Tuesday, November 11, 2008

Epilepsy can look scary

We're talking about a little-known and even less-understood disability known as epilepsy. This week, we want to spend some time describing the more well-known manifestations of epilepsy, the epileptic seizure. Seizures may look frightening, but they're usually not painful. They affect different people in different ways. Epileptic seizures also fall into two main categories: partial and generalized.

Partial seizures start in one part of the brain. The electrical disturbances may then move to other parts of the brain or they may stay in one area until the seizure is over. A person having a partial seizure may lose consciousness. There may be twitching of a finger or several fingers, a hand or arm, a leg or foot. Certain facial muscles might twitch. Speech might become slurred, unclear or unusual during the seizure. The person's vision might be affected temporarily. He or she might feel tingling through-out one side of the body. It all depends on where in the brain the abnormal electrical activity is taking place.

Genera-lized seizures involve electrical disturbances that occur all over the brain at the same time. The person may appear to be daydreaming, may stare off into space or may pass out. The muscles may stiffen and the person might make sudden jerking motions, such as flinging the arms outward, for example. He or she also may suddenly go limp and slump down or fall over.
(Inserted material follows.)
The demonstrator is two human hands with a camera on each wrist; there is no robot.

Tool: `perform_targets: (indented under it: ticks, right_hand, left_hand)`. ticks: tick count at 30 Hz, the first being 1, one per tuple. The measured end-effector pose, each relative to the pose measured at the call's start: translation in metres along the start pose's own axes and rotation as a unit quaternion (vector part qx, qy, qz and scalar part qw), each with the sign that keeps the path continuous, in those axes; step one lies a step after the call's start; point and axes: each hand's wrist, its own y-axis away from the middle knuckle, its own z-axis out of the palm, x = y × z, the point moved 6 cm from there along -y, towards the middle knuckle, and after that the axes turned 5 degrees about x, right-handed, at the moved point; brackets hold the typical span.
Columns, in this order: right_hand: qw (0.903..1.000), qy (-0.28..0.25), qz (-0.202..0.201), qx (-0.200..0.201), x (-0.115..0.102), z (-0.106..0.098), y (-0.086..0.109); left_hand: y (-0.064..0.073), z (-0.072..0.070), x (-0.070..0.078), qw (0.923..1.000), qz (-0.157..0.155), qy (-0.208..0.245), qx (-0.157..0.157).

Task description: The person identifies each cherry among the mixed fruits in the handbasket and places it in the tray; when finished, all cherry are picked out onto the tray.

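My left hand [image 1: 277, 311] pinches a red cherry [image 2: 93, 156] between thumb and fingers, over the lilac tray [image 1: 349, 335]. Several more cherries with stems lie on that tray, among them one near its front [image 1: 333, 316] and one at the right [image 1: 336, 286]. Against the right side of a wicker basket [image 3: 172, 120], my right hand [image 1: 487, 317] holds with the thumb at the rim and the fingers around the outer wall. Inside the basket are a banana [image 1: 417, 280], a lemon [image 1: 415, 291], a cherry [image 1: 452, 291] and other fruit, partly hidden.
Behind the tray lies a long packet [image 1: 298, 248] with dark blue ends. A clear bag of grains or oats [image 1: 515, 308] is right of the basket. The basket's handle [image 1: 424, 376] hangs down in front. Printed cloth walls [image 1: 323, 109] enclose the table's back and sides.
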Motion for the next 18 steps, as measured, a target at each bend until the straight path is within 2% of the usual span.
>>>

Most seizures last only a few seconds or minutes. After a seizure is over, the person might feel sleepy or confused for a few minutes, even an hour or more. People who've had seizures may not remember the seizure or what happened immediately before the event. They may also be alert and ready to resume whatever they were doing before the seizure happened. As one can see, epileptic seizures also vary from person to person.

Certain things can sometimes trigger seizures in people with epilepsy. They include:
Flashing or bright lights.

A lack of sleep.

Various levels of stress.

Overstimulation (like staring at a computer screen or playing video games for too long).

High fevers.

Certain medications.

Hyperventilation (breathing too fast or too deeply).

Doctors who specialize in the brain and nervous system are called neurologists. If you think you might have had a seizure, it's important to tell your doctor about it. He or she will likely refer you to a neurologist who will check for epilepsy or other conditions.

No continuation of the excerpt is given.